TASK OBJECTIVE ->
Output the data below exactly, images excluded.

DATASET EXTRACT ->
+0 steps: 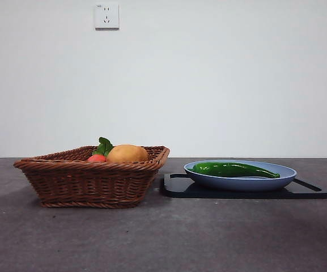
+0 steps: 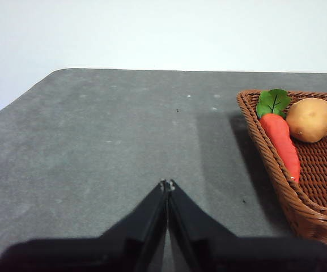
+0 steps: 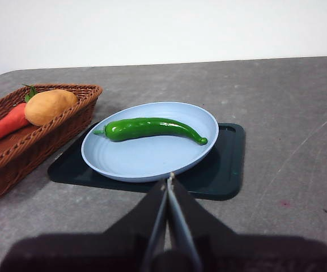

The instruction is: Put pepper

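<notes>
The pepper [image 3: 152,128] lies lengthwise across the blue plate [image 3: 146,161], tip toward the plate's rim, and the plate sits on a dark tray [image 3: 223,170] whose edges show all round it. Just beside the tray stands the wicker basket [image 1: 89,181], a carrot [image 2: 282,144] along its wall and what looks like a potato [image 2: 310,119] next to it, though the front view hides most of both. The right pincer [image 3: 169,178] hovers clenched and empty near the plate's rim. The left pincer [image 2: 167,184] is clenched too, over bare desk [image 2: 95,141], wide open room beside the basket.
</notes>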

ANSWER BOX ->
+0 steps: 
+0 steps: 
+0 steps: 

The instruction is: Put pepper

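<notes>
The pepper [image 3: 152,128] lies lengthwise across the blue plate [image 3: 146,161], tip toward the plate's rim, and the plate sits on a dark tray [image 3: 223,170] whose edges show all round it. Just beside the tray stands the wicker basket [image 1: 89,181], a carrot [image 2: 282,144] along its wall and what looks like a potato [image 2: 310,119] next to it, though the front view hides most of both. The right pincer [image 3: 169,178] hovers clenched and empty near the plate's rim. The left pincer [image 2: 167,184] is clenched too, over bare desk [image 2: 95,141], wide open room beside the basket.
</notes>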

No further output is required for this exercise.